§ MATERIAL PROVIDED:

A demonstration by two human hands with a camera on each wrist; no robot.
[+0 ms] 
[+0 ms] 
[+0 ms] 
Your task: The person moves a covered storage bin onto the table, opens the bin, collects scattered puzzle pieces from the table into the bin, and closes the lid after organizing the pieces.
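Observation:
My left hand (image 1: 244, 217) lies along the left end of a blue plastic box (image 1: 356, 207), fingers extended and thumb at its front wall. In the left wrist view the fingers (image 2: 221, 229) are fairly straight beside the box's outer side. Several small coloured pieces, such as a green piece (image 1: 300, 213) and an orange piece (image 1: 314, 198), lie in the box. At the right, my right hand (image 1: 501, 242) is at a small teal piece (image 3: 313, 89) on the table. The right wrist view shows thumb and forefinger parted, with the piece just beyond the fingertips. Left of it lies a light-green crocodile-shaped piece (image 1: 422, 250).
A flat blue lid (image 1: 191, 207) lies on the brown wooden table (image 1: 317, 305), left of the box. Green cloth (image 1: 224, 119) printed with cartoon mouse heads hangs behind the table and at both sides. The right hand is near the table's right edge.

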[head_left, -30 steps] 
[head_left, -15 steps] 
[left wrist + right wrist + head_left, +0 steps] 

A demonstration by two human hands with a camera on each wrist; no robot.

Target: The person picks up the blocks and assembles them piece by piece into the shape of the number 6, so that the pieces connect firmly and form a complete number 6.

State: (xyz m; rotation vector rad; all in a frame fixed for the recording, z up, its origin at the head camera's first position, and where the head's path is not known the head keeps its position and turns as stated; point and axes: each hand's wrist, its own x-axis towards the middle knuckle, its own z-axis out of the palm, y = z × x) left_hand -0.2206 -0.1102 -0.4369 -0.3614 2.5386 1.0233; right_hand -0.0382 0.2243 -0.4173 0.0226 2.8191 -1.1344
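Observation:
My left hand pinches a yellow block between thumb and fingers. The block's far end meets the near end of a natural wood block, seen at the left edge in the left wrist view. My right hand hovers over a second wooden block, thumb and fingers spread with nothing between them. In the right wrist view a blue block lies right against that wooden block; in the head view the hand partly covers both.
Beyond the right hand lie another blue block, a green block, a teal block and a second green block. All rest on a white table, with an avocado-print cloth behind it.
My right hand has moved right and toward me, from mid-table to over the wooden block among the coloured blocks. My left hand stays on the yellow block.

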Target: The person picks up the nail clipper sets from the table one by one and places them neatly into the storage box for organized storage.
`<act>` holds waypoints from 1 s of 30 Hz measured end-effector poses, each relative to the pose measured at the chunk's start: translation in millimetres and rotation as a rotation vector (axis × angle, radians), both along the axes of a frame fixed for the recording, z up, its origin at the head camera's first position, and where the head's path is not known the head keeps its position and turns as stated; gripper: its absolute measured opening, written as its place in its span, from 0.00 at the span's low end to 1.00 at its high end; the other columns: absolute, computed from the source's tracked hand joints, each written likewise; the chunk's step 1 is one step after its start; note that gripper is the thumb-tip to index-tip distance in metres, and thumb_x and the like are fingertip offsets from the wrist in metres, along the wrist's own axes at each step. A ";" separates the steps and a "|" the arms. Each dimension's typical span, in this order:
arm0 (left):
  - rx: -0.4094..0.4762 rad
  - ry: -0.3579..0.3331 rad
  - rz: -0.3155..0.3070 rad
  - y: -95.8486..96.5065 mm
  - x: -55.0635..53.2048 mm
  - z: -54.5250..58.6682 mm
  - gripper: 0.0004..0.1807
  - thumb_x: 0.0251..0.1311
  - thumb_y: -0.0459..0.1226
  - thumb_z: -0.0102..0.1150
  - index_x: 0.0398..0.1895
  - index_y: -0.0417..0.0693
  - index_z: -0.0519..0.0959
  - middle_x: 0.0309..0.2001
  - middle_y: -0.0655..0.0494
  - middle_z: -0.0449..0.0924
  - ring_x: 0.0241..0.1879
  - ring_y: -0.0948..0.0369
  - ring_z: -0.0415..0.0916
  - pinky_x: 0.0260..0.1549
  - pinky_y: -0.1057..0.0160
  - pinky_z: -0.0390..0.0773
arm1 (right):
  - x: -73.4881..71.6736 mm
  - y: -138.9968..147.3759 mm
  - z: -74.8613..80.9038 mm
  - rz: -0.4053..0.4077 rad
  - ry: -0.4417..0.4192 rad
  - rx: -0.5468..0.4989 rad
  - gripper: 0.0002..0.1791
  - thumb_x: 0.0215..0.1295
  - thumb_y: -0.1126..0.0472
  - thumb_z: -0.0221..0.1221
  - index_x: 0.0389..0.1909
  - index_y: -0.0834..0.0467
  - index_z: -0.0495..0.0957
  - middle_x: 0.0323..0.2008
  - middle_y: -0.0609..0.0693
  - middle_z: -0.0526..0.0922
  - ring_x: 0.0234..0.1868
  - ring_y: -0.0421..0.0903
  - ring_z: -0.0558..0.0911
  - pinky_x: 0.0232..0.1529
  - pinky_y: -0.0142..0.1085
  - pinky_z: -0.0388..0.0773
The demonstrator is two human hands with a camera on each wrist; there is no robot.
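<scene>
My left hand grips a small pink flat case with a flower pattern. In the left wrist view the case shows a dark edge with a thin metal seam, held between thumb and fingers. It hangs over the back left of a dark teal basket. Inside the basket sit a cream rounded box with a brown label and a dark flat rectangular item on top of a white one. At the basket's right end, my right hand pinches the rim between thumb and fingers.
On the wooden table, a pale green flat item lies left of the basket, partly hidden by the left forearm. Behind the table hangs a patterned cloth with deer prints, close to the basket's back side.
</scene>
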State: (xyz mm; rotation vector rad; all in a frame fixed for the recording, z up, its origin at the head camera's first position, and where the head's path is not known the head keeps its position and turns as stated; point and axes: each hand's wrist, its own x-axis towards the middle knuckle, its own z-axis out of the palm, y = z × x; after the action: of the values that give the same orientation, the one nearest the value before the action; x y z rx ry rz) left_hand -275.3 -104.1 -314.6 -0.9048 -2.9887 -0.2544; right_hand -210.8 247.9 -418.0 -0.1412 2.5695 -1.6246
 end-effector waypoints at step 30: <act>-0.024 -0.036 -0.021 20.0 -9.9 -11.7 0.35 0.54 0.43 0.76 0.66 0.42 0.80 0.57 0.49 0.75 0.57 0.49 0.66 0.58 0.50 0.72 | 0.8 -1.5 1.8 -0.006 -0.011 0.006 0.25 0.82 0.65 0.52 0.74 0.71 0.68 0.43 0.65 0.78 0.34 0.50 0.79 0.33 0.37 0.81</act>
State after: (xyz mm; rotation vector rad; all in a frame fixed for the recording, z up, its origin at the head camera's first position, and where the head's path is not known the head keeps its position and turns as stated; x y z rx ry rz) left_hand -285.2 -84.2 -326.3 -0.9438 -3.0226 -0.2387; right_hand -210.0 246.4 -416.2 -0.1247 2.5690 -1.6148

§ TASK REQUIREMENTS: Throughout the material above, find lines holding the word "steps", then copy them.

§ EXERCISE ANSWER:
[head_left, -30 steps] 
[head_left, -15 steps] 
[left wrist + right wrist + head_left, +0 steps] 
`<act>` holds waypoints from 1 s of 30 Hz measured end-effector poses, each relative to the pose measured at the chunk's start: translation in millimetres and rotation as a rotation vector (axis × angle, radians), both along the axes of a frame fixed for the recording, z up, its origin at the head camera's first position, and where the head's path is not known the head keeps its position and turns as stated; gripper: its absolute measured opening, written as its place in its span, from 0.00 at the span's low end to 1.00 at its high end; the other columns: absolute, computed from the source's tracked hand joints, each written likewise; the chunk's step 1 is one step after its start; note that gripper is the thumb-tip to index-tip distance in metres, and thumb_x and the like are fingertip offsets from the wrist in metres, along the wrist's own axes at each step. A ";" separates the steps and a "|" the arms. Each dimension's typical span, in this order:

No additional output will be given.